**Exercise requirements:**
When you copy the material, keep each line exactly as it appears.

**Dataset excerpt:**
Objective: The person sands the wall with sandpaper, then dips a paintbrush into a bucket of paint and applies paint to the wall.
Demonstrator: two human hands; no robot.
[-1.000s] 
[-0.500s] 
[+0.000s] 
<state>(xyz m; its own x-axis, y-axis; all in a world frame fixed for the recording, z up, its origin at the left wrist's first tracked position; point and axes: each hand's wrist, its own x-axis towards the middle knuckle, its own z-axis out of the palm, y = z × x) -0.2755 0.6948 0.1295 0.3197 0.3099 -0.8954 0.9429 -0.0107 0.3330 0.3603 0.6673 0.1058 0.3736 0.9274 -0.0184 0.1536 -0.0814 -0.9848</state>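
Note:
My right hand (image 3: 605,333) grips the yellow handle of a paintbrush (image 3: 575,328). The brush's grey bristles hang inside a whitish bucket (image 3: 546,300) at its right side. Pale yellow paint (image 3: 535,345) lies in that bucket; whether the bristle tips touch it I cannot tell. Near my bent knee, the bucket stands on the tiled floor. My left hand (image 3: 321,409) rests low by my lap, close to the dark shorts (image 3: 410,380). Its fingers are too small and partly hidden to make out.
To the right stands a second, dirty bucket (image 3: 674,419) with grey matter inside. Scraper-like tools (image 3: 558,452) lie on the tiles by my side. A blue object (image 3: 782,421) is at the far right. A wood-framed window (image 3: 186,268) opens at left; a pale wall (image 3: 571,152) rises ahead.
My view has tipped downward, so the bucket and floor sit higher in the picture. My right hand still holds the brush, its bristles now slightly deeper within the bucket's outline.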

**Output below:**
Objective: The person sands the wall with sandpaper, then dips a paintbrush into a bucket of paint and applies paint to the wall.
Demonstrator: two human hands; no robot.
[-1.000s] 
[-0.500s] 
[+0.000s] 
<state>(xyz m; its own x-axis, y-axis; all in a world frame fixed for the recording, z up, its origin at the left wrist's first tracked position; point and axes: each hand's wrist, its own x-axis towards the middle knuckle, its own z-axis out of the palm, y = z × x) -0.2755 0.6948 0.1295 0.3197 0.3099 -0.8954 0.9429 -0.0107 0.3330 0.3603 0.6673 0.1058 0.3736 0.9274 -0.0184 0.1536 -0.0814 -0.9848</state>
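Note:
My right hand (image 3: 605,333) grips the yellow handle of a paintbrush (image 3: 575,328). The brush's grey bristles hang inside a whitish bucket (image 3: 546,300) at its right side. Pale yellow paint (image 3: 535,345) lies in that bucket; whether the bristle tips touch it I cannot tell. Near my bent knee, the bucket stands on the tiled floor. My left hand (image 3: 321,409) rests low by my lap, close to the dark shorts (image 3: 410,380). Its fingers are too small and partly hidden to make out.
To the right stands a second, dirty bucket (image 3: 674,419) with grey matter inside. Scraper-like tools (image 3: 558,452) lie on the tiles by my side. A blue object (image 3: 782,421) is at the far right. A wood-framed window (image 3: 186,268) opens at left; a pale wall (image 3: 571,152) rises ahead.
My view has tipped downward, so the bucket and floor sit higher in the picture. My right hand still holds the brush, its bristles now slightly deeper within the bucket's outline.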

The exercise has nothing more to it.